In those last five years of Mom’s life, though, the roles were reversed. She was the child, I was the parent. At first, Dragon Lady was still there, fighting to retain her power, fighting to get the most out of life that she could in diminished circumstances. But even when she was most frustrating, she was so damned courageous. Always. For me, being a full-time caregiver, working full-time, and trying to find a way to get Mom to and from dialysis three times a week, I didn’t have the physical or emotional resources to carry my bad feelings forward. Gradually, I released them—or they released me.
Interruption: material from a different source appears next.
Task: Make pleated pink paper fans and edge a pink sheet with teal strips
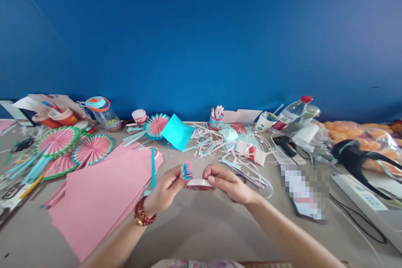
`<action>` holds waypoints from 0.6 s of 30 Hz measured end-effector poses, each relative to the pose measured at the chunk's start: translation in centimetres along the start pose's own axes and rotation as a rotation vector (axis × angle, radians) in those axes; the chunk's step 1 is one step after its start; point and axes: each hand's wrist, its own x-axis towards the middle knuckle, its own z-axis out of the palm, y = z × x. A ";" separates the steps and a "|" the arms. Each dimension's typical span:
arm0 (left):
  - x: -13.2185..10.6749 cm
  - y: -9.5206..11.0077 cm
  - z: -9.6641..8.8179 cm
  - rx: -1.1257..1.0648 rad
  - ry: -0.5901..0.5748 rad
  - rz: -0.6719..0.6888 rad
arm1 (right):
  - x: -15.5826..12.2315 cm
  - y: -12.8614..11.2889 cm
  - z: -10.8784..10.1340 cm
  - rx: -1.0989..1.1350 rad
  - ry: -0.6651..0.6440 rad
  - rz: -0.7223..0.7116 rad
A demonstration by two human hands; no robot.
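Now the left hand (166,190) is pinching 1 small pleated paper fan (186,170) between thumb and fingertips. The right hand (229,184) is closing its fingers on 1 tape roll (199,184), just under the fan, between both hands. Behind and to the left, 4 pleated rosettes (92,149) are lying beside pink paper sheets (100,197), with 1 water bottle (293,111) standing farther right.

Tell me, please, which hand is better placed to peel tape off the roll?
Probably the right. The right hand grips the tape roll, fingertips at its rim, while the left hand is occupied pinching the small pleated paper just above the roll.
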 end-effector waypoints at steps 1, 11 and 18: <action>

And a wonderful thing happened. My mother began changing, too. The Dragon Lady never apologized for anything, ever; she said thank you rarely and never said “I love you” unless someone said it first. In her last years she became gentle, grateful, considerate in a way I’d never seen. She frequently told me “I love you, baby girl” without any prompting at all. And it became very easy to reply, “I love you, baby mom.” It wasn’t just that I didn’t have time for anger and resentment anymore—they really, truly went away. All that remained was love. For her, for me.

I won’t kid you. Those years were not easy. By the time my mom died I was stretched so thin I don’t know how much longer I could have gone on and not torn to shreds. But I really think my mother died in a state of grace, and that grace extended to me.

It nearly crushed me when she passed. But at least I had gotten that incomparable gift of reconciliation.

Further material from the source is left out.